Hypocotyl elongation is extensively controlled by hormone signaling networks. In particular, auxin metabolism and signaling play key roles in light-dependent hypocotyl growth. The nuclear matrix facilitates organization of DNA within the nucleus, and dynamic interactions between nuclear matrix and DNA are related to gene regulation. Conserved scaffold/matrix attachment regions (S/MARs) are anchored to the nuclear matrix by the AT-HOOK MOTIF CONTAINING NUCLEAR LOCALIZED (AHL) proteins in Arabidopsis. Here, we found that ESCAROLA (ESC)/AHL27 and SUPPRESSOR OF PHYTOCHROME B-4 #3 (SOB3)/AHL29 redundantly regulate auxin biosynthesis in the control of hypocotyl elongation. The light-inducible AHL proteins bind directly to an S/MAR region of the YUCCA 9 (YUC9) promoter and suppress its expression to inhibit hypocotyl growth in light-grown seedlings. In addition, they recruit the SWI2/SNF2-RELATED 1 (SWR1) complex and promote exchange of H2A with the histone variant H2A.Z at the YUC9 locus to further elaborately control auxin biosynthesis.

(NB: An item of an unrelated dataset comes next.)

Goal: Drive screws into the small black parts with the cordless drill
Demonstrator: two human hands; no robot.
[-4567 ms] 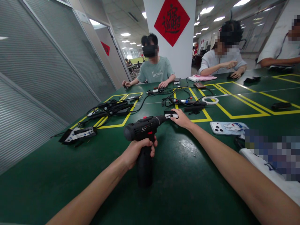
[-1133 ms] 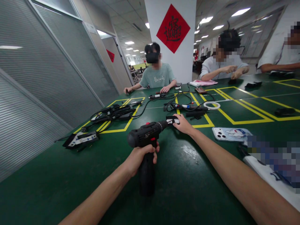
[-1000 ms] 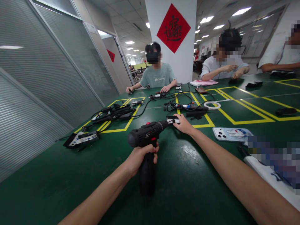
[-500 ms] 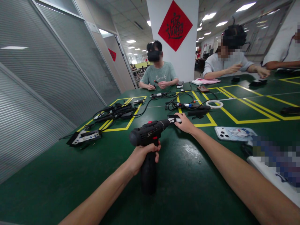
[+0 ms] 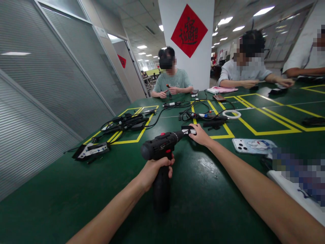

Consistent with these results, the long hypocotyl phenotypes of light-grown genetic mutants of the AHLs and H2A.Z-exchanging components were suppressed by potent chemical inhibitors of auxin transport and YUC enzymes. These results suggest that the coordination of matrix attachment and chromatin modification underlies auxin biosynthesis in light-dependent hypocotyl growth.